A data lake is a centralised location holding large swathes of data in a flat architecture as opposed to the hierarchical storage in a data warehouse. A data lake can store structured data from relational databases, semi-structured data, unstructured data and binary data and can be set up ‘on premises’ or ‘cloud’. Below, we look at how Google’s BigLake stacks up against popular data lakes.
Google Big Lake
BigLake is a storage engine to unify data warehouses and lakes. It eliminates the need to duplicate or move data, reducing cost and inefficiencies. BigLake gives fine-grained access controls and performance acceleration across BigQuery and multicloud data lakes on AWS and Azure. BigLake also makes data uniformly accessible across Google Cloud and open source engines.
Sign up for your weekly dose of what's up in emerging technology.
“BigLake extends a decade of innovations with BigQuery to data lakes on multicloud storage, with open formats to ensure a unified, flexible, and cost-effective lakehouse architecture,” said the team.
Top features of BigLake:
- In BigLake, users can keep a single copy of data and enforce consistent access controls across most analytics engines.
- Allows users to achieve unified governance and management at scale through seamless integration with Dataplex.
- Users can extend BigQuery to multicloud data lakes and open formats such as Parquet and ORC with fine-grained security controls without setting up new infrastructure.
Azure Data Lake Storage
Azure Data Lake is packed with capabilities designed to help developers, data scientists and analysts store data of any size, shape and speed, and do all types of processing and analytics across platforms and languages. Azure Data Lake obviates the complexities of ingesting and storing all data and expedite batch, streaming and interactive analytics.
Top features of Azure Data Lake:
- Provides limitless scale and data durability with automatic geo-replication
- Proficient in working with demanding workloads with the same performance
- Highly secure with flexible mechanisms for protection across data access, encryption and network-level control
- Cost optimisation through independent scaling of storage and compute
- Single storage platform for ingestion, processing and visualisation that supports the most common analytics frameworks
AWS Lake Formation
AWS Lake Formation is one of the easiest ways to set up data storage for analytics and ML services. AWS claims to provide “the most secure, scalable, comprehensive, and cost-effective portfolio of services” for customers to build their data lake in the cloud. AWS has customers like NETFLIX, Zillow, NASDAQ, Yelp, iRobot, and FINRA and offers scale, agility, and flexibility companies need to combine data and analytics approaches.

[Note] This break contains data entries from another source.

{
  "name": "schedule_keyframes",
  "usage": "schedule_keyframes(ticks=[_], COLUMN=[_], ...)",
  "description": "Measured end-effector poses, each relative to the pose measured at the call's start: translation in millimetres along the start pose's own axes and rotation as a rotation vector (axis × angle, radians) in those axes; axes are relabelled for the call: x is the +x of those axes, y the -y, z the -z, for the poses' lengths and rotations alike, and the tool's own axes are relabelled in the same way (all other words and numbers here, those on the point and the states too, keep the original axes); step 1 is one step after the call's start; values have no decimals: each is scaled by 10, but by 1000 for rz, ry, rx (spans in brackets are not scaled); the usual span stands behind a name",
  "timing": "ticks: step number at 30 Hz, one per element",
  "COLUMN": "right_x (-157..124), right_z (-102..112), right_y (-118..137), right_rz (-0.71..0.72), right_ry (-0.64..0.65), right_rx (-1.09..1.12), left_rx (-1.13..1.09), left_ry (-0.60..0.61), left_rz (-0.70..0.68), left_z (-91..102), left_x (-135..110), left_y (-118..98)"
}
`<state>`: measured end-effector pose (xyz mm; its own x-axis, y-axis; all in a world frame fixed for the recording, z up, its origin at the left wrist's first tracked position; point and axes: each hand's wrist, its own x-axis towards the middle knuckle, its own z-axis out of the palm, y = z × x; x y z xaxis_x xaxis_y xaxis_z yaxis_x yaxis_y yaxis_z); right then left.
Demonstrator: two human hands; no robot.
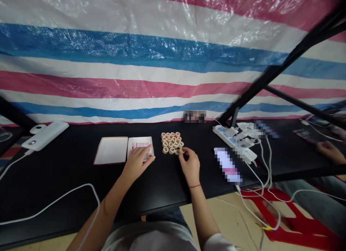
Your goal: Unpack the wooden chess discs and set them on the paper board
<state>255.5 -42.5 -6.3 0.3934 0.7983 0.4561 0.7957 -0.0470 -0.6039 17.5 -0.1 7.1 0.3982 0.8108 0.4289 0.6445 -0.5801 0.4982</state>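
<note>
Round Chinese chess pieces [172,144] stand in a block of several rows on the black table, with red characters at the back and dark ones in front. At the block's front right corner, my right hand [190,166] pinches a Chinese chess piece [182,150] between thumb and fingertips. My left hand [138,161] lies over a small white box [132,140], fingers stretched out and thumb apart. One piece with a dark character [150,155] shows between its thumb and forefinger; whether they touch it I cannot tell. Part of the box is hidden under this hand.
An open lid [111,151] adjoins the box on the left. A white device [45,135] with a cable lies farther left. To the right are a phone [228,165], a power strip [229,137] with cables and another person's hand [330,152]. A striped sheet [151,74] hangs behind.
</note>
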Motion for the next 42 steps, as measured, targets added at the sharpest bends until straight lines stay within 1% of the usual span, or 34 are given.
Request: schedule_keyframes(ticks=[3,6,11,14,16,17,18,20,22,23,25,28,32,35,37,42], right_x=[-10,-41,-25,-25,-51,-72,-96,-150,-198,-216,-237,-241,-241,-249,-252,-248], right_z=[-38,-92,-137,-90,-46,-32,-26,-51,-118,-160,-241,-320,-353,-371,-387,-383], right_y=[-133,-123,-125,-103,-12,62,149,340,512,577,661,690,652,634,638,702], right_rz=[68,108,108,119,134,156,187,268,336,360,393,406,399,385,371,315], right_ry=[69,95,102,61,4,8,49,216,371,417,455,449,436,435,423,345], right_rx=[-45,-74,-85,-64,-38,-6,37,132,178,181,174,169,201,222,242,327], left_rx=[55,78,120,116,108,108,111,130,151,155,151,151,143,74,17,-211], left_ry=[49,53,70,75,78,84,89,95,97,99,103,97,103,132,130,-2], left_rz=[52,86,112,115,110,104,99,88,81,76,66,63,84,109,122,111], left_z=[-26,-49,-53,-56,-60,-62,-63,-61,-52,-43,-20,10,2,-30,-46,-37], left_x=[-7,-14,-18,-22,-24,-25,-25,-25,-23,-21,-15,0,23,36,43,55], left_y=[56,79,80,80,76,72,67,51,30,18,-9,-53,-80,-63,-46,-70])
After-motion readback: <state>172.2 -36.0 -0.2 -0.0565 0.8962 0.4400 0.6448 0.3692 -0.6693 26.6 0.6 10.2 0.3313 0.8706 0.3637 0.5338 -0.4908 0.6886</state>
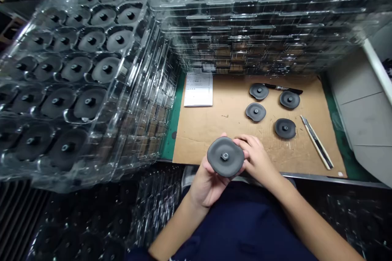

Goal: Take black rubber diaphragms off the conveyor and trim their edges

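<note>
A dark grey, dished disc with a small raised stub at its centre (226, 156) is held up in front of my body, over the near edge of the cardboard. My left hand (208, 185) grips it from below and from the left, fingers partly hidden behind it. At its right rim, my right hand (254, 157) has its thumb and fingers closed on the edge. Several like discs lie on the cardboard sheet (220, 124) beyond my hands, one of them a disc (285, 128) just past my right hand.
Stacked clear plastic trays (141, 85) full of such discs rise on the left, with another tray stack (260, 28) along the back. A printed paper (198, 89), a black pen (284, 88) and a white utility knife (317, 142) lie on the cardboard. A grey panel (364, 102) borders the right.
</note>
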`<state>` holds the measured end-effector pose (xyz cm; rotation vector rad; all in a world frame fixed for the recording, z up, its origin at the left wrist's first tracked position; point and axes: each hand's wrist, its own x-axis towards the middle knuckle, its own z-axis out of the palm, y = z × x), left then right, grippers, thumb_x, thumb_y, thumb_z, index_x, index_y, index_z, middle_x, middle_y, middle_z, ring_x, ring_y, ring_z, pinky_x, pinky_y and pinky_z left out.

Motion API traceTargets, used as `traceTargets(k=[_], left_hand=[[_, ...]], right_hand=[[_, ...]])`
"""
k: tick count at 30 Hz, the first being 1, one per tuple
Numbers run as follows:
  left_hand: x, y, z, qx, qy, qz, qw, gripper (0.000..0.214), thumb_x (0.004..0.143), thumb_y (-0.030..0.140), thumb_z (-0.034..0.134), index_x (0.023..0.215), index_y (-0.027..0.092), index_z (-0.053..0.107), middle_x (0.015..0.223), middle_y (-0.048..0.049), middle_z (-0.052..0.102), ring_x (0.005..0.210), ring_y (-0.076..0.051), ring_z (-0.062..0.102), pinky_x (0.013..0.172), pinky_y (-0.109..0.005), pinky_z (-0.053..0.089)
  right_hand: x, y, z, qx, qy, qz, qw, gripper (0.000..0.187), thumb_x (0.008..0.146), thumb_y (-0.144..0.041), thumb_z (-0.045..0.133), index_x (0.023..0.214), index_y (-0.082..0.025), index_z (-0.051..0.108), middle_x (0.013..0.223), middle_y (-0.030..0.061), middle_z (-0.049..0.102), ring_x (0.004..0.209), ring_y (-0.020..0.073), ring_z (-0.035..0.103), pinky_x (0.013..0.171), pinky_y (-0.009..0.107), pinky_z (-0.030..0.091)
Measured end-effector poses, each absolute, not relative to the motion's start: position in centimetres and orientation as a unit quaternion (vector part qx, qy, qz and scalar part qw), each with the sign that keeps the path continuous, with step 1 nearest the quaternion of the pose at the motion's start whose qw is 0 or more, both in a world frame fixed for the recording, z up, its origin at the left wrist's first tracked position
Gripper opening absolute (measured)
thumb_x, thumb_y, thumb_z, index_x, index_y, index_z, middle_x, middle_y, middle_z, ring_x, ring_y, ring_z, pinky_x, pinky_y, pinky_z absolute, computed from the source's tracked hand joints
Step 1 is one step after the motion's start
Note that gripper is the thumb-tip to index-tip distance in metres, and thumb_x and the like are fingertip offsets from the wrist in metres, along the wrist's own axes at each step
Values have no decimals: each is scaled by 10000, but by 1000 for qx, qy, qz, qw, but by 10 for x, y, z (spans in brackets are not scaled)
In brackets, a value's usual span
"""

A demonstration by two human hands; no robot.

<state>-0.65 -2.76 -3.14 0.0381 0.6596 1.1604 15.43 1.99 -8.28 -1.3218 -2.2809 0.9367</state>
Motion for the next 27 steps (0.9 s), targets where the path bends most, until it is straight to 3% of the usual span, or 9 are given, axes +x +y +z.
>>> traceTargets(k=[3,7,12,14,16,20,27], left_hand=[[-5,-36,-30,20,265,534,803,621,669,488,698,1241,311,533,1243,-33,574,1009,-233,627,895,-332,485],[-4,-41,-24,25,242,517,821,632,713,559,617,1274,289,508,1223,-51,583,1027,-244,620,915,-346,467],[-4,-34,-20,99,281,507,809,565,824,603,437,1331,357,409,1224,-55,571,944,-230,650,799,-336,499],[-4,-29,-26,220,314,547,744,575,832,562,477,1359,371,349,1229,-62,554,941,-215,634,792,-335,493],[-5,-24,-34,394,351,574,626,694,805,435,604,1399,372,251,1244,-73,529,1035,-227,581,884,-376,456],[-10,-13,-43,626,401,510,433,1002,707,126,712,1439,335,61,1248,-108,506,1170,-254,484,1001,-470,375],[-11,-1,-43,661,441,473,382,1062,648,117,772,1443,275,86,1218,-119,525,1133,-234,520,994,-410,404]], right_hand=[[164,10,-72,-436,-827,323,147,351,868,-232,468,1211,-233,542,1250,117,512,1167,274,447,945,489,393],[171,-4,-63,-437,-835,296,153,381,883,-248,459,1262,-235,492,1330,131,455,1237,279,410,963,507,394],[179,-10,-52,-457,-808,324,181,337,897,-208,441,1224,-255,505,1242,80,541,1170,234,476,965,459,408],[183,-11,-51,-477,-787,334,202,324,905,-205,434,1217,-255,507,1195,66,569,1131,215,500,962,433,411],[187,-12,-54,-495,-769,340,219,319,909,-219,441,1219,-256,508,1165,56,586,1104,204,515,957,410,417],[195,-14,-60,-507,-752,356,223,304,910,-216,442,1198,-259,530,1159,47,592,1094,198,527,951,383,420],[195,-2,-46,-510,-714,354,323,368,882,-159,497,1233,-271,510,1125,44,572,1014,160,546,906,306,437]])
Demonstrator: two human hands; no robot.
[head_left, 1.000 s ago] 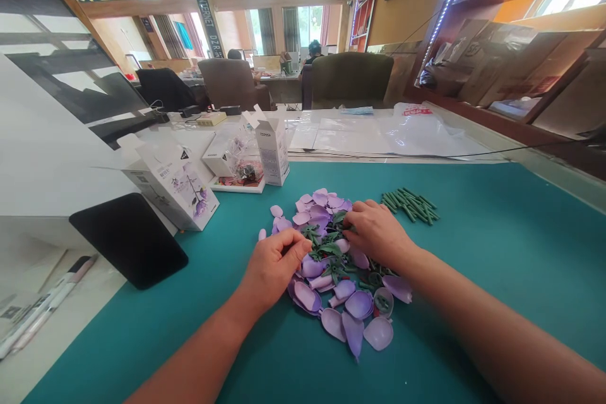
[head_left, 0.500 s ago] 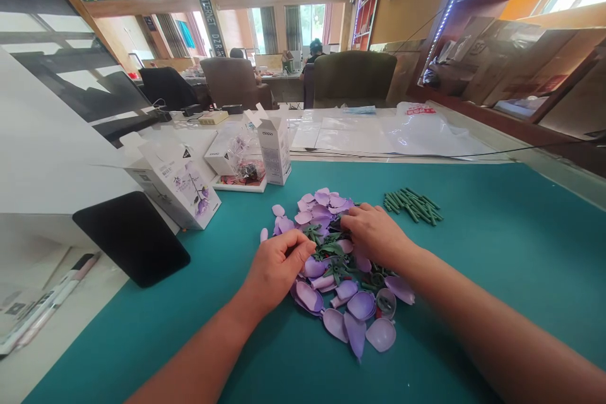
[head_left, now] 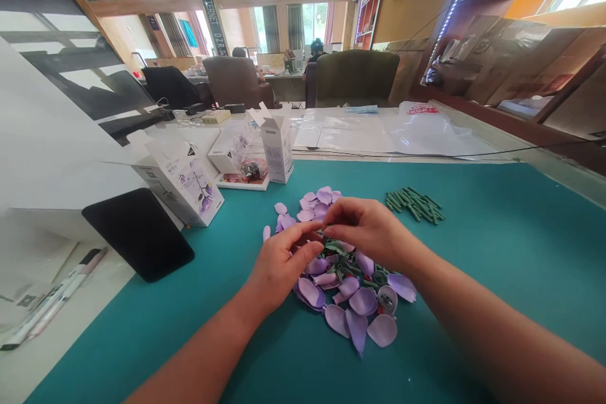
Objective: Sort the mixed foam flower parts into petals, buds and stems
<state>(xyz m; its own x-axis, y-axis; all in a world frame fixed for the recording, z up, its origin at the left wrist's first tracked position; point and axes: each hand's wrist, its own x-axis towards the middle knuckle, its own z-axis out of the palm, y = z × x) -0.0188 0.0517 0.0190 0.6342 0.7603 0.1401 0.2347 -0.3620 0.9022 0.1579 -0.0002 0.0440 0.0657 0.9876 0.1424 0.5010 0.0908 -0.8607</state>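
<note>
My left hand [head_left: 279,262] hovers over the left side of a pile of loose purple plastic petals [head_left: 363,303], its fingers curled and the thumb below them. My right hand [head_left: 369,230] reaches in from the other side with fingertips pinched. The two sets of fingertips meet above the pile; whatever they hold is too small and hidden to name. Green leaf-like pieces [head_left: 335,247] lie in the heap beneath them. A clear round cup-like piece [head_left: 387,300] sits at the heap's lower right.
Thin green rods [head_left: 414,205] lie bunched to the right on the green mat [head_left: 497,265]. At left are a black tablet [head_left: 139,233], an open flower-printed box [head_left: 199,192] and markers [head_left: 57,303]. Another white box [head_left: 279,151] stands behind. People sit beyond the chairs.
My right hand has lifted out of the petals and moved left to my left hand. My left hand has shifted slightly right, its thumb now lower. The view has tilted a little.
</note>
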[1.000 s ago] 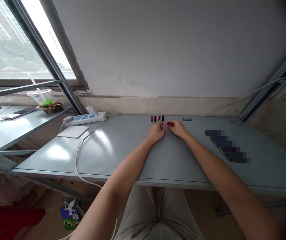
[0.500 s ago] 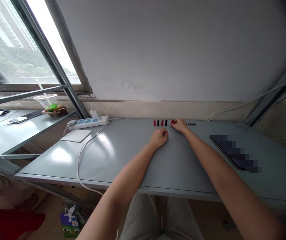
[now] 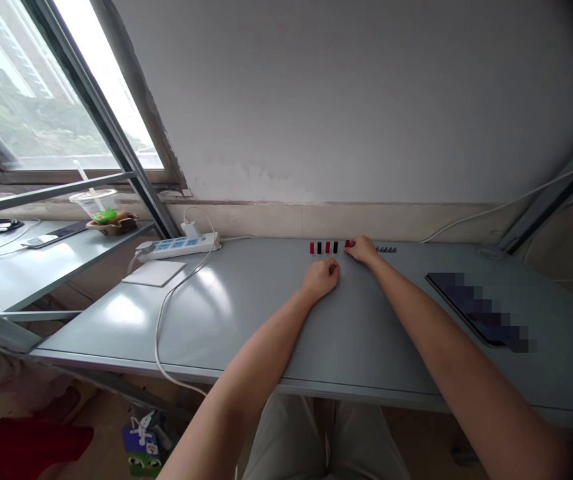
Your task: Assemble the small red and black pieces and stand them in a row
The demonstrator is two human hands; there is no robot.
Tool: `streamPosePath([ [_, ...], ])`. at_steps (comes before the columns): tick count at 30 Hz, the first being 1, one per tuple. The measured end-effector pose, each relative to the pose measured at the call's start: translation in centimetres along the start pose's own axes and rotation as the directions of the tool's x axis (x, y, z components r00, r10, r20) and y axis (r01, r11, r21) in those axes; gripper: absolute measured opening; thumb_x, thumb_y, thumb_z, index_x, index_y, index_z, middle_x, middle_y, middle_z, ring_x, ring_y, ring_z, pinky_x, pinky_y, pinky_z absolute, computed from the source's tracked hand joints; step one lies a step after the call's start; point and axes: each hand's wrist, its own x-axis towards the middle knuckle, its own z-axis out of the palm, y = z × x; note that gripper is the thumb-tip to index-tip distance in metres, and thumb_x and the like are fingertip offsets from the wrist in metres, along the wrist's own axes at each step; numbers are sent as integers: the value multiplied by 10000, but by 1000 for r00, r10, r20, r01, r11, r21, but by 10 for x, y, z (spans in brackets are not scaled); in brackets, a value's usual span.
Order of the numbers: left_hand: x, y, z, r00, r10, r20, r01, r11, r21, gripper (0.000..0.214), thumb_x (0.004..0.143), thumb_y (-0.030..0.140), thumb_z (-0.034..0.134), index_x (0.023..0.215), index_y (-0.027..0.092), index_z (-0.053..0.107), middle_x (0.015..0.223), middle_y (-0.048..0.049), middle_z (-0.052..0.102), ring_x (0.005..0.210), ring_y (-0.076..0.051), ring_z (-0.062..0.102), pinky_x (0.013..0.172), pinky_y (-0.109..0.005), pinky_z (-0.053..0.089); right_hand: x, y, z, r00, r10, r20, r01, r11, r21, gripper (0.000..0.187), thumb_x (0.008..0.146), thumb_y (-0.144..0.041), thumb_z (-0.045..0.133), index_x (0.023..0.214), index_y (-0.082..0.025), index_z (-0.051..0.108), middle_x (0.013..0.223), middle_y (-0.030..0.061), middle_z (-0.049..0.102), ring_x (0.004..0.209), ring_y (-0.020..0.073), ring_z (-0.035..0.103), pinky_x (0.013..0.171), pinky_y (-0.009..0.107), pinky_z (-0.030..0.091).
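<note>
My right hand [image 3: 363, 249] pinches a small red cylinder [image 3: 347, 244] at the back of the grey table [image 3: 246, 293]. Left of it a short row of small pieces stands upright: a red cylinder [image 3: 311, 248], a black cylinder [image 3: 319, 248], another red cylinder [image 3: 327, 247] and another black cylinder [image 3: 335, 247]. Just in front of this row my left hand [image 3: 322, 275] rests with curled fingers; whatever may be inside them is hidden. Several small dark pointed pieces [image 3: 387, 250] line up to the right of my right hand, partly covered by it.
A white power strip [image 3: 179, 247] and a flat white square [image 3: 154, 273] lie at the left, with a white cable [image 3: 160, 327] crossing the table. On the right is a dark flat device [image 3: 471, 310], partly blurred. A plastic cup [image 3: 99, 203] stands on the side table.
The view has shifted slightly, so the table things appear a little further right. My right hand still pinches the red cylinder, and my left hand keeps its place and curled shape.
</note>
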Motion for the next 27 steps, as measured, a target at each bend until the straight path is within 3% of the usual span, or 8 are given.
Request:
streamPosePath([
  [11,0,0,0,1000,-4,4,4,1000,-1,222,787,224,412,845,187,622,755,-39,652,661,-149,567,657,-256,438,2,-1,-4,1000,4,29,-3,1000,-20,139,715,-241,594,768,-128,657,758,95,652,744,179,592,673,257,416],
  [16,0,-1,1,1000,12,4,-12,1000,-16,224,785,215,408,844,188,623,752,-38,651,657,-147,566,665,-256,439,3,-2,-8,994,52,99,-44,996,-80,160,725,-263,609,788,-125,658,787,119,652,729,187,592,641,262,421],
  [22,0,-1,1,1000,10,-4,-10,1000,-7,219,782,216,419,845,189,627,763,-37,653,662,-147,569,661,-256,443,4,4,-8,997,-31,65,33,999,-28,90,702,-163,599,758,-135,663,677,99,641,668,173,581,599,243,415],
  [27,0,-1,1,1000,24,-5,-24,1000,-7,212,782,216,420,834,191,624,754,-36,650,657,-147,567,662,-257,441,3,3,-6,992,71,101,-68,997,-39,129,695,-121,574,797,-124,653,758,103,653,701,173,588,597,237,410],
])
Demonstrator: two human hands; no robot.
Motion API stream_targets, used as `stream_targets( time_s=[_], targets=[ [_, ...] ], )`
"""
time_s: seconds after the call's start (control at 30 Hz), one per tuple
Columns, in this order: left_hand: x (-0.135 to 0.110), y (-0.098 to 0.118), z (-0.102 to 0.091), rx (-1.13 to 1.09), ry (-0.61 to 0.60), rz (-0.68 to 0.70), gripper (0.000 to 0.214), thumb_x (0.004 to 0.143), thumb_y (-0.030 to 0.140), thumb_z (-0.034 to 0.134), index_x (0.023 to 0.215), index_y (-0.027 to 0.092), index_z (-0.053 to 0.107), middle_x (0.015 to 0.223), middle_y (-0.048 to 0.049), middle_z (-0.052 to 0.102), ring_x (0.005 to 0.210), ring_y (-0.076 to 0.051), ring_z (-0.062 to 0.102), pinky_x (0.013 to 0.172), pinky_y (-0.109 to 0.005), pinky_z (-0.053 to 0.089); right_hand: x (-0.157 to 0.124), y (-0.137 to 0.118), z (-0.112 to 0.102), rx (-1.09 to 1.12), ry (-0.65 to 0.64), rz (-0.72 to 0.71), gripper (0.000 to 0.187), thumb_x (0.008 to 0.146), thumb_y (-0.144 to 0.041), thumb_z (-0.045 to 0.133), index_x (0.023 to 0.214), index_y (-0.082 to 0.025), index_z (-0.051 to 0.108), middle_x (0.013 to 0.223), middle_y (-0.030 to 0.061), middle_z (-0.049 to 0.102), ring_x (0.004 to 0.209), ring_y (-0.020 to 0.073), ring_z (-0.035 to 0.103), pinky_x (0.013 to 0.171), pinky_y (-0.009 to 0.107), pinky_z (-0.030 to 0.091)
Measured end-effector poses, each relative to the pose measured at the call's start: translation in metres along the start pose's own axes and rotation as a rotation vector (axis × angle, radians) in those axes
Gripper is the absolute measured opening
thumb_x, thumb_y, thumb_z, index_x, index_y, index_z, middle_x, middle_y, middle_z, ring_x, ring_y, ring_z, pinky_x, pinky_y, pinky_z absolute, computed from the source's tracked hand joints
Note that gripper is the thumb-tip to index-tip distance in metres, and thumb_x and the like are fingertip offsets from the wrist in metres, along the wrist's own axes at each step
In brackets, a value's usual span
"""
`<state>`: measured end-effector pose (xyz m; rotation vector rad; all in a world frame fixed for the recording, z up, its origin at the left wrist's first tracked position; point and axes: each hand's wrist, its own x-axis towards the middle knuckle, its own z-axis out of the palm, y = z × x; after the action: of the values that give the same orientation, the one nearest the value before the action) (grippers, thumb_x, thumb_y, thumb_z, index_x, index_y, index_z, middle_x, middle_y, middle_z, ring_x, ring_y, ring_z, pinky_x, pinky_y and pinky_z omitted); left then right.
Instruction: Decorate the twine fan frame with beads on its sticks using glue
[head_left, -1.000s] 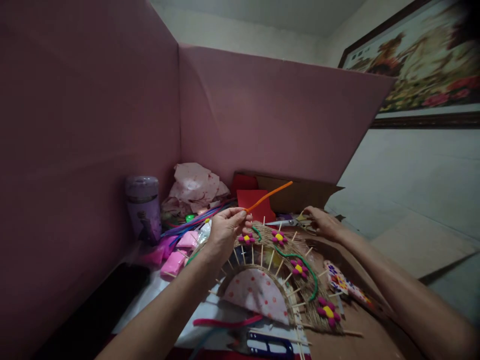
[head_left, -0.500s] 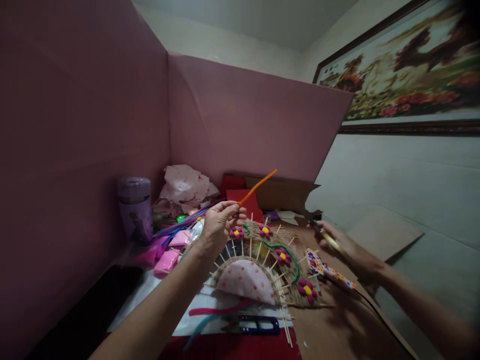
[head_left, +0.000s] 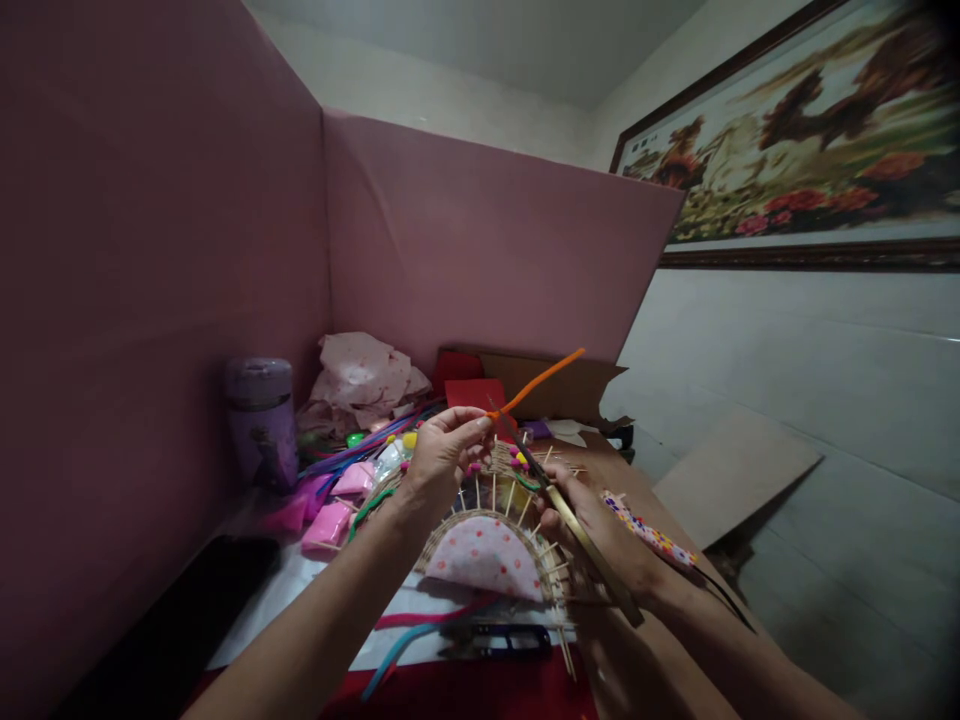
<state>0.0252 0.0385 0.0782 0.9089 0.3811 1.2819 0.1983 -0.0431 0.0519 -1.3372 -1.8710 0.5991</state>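
Observation:
Pinched in my left hand (head_left: 454,445) is an orange pipe cleaner (head_left: 544,382), its free end pointing up and right. My right hand (head_left: 592,520) grips a pair of scissors (head_left: 574,525) with pale gold handles. The dark blades reach up to the pipe cleaner just beside my left fingertips; whether they touch it I cannot tell. Below both hands lies a half-round woven twine piece on thin sticks, with a dotted pink cloth half-circle (head_left: 484,560) at its centre. Its clay flowers and green strips are partly hidden behind my hands.
A purple bottle (head_left: 262,425) stands left, near pink packets (head_left: 328,526) and crumpled dotted cloth (head_left: 364,375). Thread snips (head_left: 502,641) and a blue pipe cleaner (head_left: 397,655) lie in front. At right is a flower-patterned glue gun (head_left: 649,530) with a cord. Pink panels stand behind.
My right hand has brought the scissors in from the right, up to the orange pipe cleaner. My left hand has shifted slightly, still holding it. The view has turned a little to the right.

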Motion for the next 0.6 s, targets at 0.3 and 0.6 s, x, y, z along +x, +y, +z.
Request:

Top features of AWS Lake Formation:
- Define and manage security, governance, and auditing policies to meet industry and geography-specific regulations.
- Access to your data wherever it lives, along with custom-labelling provisions
- The audit log helps identify data access history across various services.
- Integration with other analytics-based services
- Users can automatically store copies of data across a minimum of three Availability Zones (AZs). Availability Zones are separated by several miles to provide fault tolerance but no more than a hundred to ensure low latencies.
Databricks’ Delta Lake
Delta Lake is an open format storage layer that delivers reliability, security and performance for both streaming and batch operations. Delta Lake is cost-effective and highly scalable and provides a single storage space for structured, semi-structured and unstructured data.
Top features of Delta Lake:
- High-quality, reliable data with single source of truth for all of the data, including real-time streams
- Open and secure data sharing
- Good performance with Apache Spark under the hood
- Open and agile
- Automated and trusted data engineering
- Security and governance at scale
Snowflake is a cloud computing-based data warehouse company providing a fully managed service with high scalability of concurrent workloads. It offers a cloud data warehouse built atop Amazon Web Services. The cross-cloud platform can access governed data self-service for various workloads without resource contention or concurrency issues.
Top features of Snowflake Data Lake
- One platform for all data, combining structured, semi-structured, and unstructured data of any format
- Fast, reliable processing and querying
- Secure collaboration